> [AIM OF THE TASK]:
Print, exactly as they stand, the lines below from the one that has "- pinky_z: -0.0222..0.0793" to the one that has "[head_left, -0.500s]", inclusive, leaving out the pictures.

═══

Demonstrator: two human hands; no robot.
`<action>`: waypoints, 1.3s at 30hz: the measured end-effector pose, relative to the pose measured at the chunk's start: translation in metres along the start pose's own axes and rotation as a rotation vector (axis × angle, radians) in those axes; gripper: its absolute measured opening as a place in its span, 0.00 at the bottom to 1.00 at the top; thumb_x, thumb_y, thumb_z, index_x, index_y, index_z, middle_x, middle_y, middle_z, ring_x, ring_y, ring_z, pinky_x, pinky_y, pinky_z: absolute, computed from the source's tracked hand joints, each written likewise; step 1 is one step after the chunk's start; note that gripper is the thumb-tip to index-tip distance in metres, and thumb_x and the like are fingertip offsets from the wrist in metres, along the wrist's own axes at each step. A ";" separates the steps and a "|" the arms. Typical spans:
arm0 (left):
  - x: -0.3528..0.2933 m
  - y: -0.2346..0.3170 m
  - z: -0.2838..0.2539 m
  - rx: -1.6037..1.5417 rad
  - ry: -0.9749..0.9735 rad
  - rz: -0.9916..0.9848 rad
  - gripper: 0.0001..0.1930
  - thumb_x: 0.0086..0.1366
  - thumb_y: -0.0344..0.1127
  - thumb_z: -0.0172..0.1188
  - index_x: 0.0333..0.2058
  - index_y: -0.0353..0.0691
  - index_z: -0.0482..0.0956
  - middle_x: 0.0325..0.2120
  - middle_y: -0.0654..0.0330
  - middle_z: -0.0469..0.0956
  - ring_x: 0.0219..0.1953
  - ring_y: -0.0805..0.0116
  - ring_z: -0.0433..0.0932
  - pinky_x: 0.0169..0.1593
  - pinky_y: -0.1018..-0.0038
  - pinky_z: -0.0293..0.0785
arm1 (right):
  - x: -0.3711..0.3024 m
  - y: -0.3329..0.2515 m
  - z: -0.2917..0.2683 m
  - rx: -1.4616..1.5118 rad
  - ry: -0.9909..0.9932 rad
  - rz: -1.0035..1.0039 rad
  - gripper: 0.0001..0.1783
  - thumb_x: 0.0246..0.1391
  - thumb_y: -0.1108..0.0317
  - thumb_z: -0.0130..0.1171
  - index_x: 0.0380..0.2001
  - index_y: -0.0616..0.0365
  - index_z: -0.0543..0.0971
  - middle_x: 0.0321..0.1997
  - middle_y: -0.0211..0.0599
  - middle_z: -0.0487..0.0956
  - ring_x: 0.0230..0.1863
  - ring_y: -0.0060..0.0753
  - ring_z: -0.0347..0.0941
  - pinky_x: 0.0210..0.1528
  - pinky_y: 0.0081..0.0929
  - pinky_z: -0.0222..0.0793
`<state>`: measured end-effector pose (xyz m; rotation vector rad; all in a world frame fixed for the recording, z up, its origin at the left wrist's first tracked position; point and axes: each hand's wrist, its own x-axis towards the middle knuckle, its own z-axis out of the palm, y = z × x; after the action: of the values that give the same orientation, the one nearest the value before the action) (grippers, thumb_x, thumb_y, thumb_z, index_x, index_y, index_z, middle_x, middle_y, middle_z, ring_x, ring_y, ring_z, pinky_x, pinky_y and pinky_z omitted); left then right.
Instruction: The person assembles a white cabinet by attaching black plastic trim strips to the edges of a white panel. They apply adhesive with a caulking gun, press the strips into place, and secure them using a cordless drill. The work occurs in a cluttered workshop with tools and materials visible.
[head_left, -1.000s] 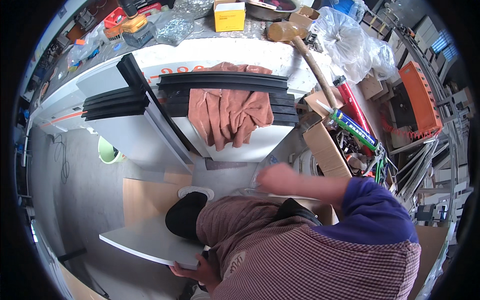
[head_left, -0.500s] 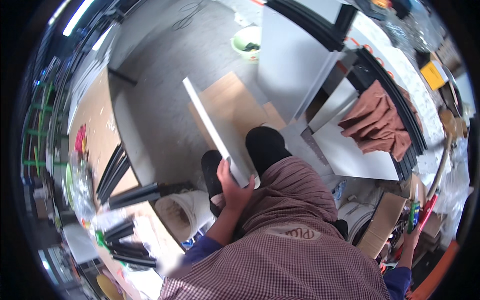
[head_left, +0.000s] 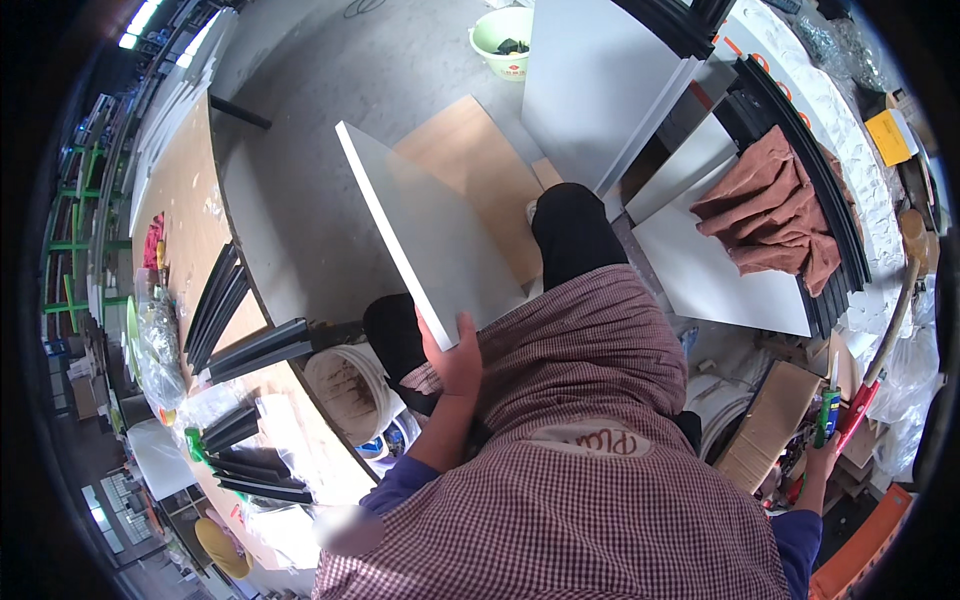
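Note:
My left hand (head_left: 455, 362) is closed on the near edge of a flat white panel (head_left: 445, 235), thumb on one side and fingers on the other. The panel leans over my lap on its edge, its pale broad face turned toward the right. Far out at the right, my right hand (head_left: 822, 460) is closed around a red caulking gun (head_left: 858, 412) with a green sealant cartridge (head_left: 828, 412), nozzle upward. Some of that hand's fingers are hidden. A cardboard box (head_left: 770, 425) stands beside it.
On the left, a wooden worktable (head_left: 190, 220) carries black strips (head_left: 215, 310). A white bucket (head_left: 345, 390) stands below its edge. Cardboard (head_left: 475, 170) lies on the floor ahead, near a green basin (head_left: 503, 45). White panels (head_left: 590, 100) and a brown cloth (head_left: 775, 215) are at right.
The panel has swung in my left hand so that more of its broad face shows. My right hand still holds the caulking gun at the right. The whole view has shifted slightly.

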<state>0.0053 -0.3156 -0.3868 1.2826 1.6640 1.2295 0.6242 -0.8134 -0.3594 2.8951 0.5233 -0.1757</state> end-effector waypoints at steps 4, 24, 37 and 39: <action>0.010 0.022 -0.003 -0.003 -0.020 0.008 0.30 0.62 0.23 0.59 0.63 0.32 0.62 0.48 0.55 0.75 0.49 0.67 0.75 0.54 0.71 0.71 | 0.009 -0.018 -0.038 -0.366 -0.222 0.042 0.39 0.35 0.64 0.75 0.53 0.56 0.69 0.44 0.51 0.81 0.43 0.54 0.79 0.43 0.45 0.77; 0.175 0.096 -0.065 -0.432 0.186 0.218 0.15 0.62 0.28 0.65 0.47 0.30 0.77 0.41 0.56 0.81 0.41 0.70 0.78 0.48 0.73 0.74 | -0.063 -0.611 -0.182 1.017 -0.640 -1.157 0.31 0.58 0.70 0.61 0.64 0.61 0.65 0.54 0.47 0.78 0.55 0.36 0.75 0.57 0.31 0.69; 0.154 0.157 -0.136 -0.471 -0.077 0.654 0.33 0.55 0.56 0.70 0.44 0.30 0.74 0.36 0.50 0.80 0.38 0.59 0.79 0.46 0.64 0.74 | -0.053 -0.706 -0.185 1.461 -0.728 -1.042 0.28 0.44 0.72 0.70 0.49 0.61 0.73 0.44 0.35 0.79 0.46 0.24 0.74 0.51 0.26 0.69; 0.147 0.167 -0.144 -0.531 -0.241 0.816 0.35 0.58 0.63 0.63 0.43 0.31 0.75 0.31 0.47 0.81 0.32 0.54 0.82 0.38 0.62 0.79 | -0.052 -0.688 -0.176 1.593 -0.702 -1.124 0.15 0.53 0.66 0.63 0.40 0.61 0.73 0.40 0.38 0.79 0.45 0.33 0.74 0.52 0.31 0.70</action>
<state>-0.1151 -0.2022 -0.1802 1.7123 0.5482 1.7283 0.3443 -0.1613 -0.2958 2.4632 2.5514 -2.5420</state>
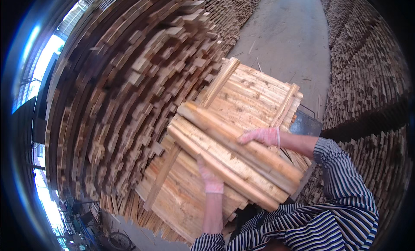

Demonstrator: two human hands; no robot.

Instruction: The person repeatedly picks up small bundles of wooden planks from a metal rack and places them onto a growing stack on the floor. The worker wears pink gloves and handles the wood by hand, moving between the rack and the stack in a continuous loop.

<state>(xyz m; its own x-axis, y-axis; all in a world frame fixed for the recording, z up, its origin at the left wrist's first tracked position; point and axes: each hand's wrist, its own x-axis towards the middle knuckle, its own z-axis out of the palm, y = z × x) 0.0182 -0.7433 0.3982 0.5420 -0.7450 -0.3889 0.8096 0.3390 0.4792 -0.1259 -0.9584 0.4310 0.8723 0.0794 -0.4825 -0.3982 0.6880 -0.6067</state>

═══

> [WRITTEN ANSWER]:
  - pinky_z: -0.0222..0.0793
`<state>`: measured end-effector pose (xyz m; rotation vector rad; all in a world frame fixed for the recording, z up, its origin at the left wrist's first tracked position; point and axes: each hand's wrist, its own x-axis towards the middle knuckle, its own z-axis out of the palm, y = z × x; after the action: of the values that give the same orientation, the one nearest the value before the action) (grippers, thumb_x, thumb_y, thumb_z, index_x, index_y, index_z, middle_x, middle_y, middle_z, ring_x, ring_y, ring_z, pinky_x, pinky_y and pinky_z omitted); left then right.
Instruction: The person assembles a white cabinet by attaching black plastic trim strips to the edges of a white panel. They apply adhesive with a caulking gun, press the strips into place, and secure them using a cordless drill. The work occurs in a cluttered workshop with tools and materials visible.
[head_left, -1.000s] 
[head_left, -0.500s] 

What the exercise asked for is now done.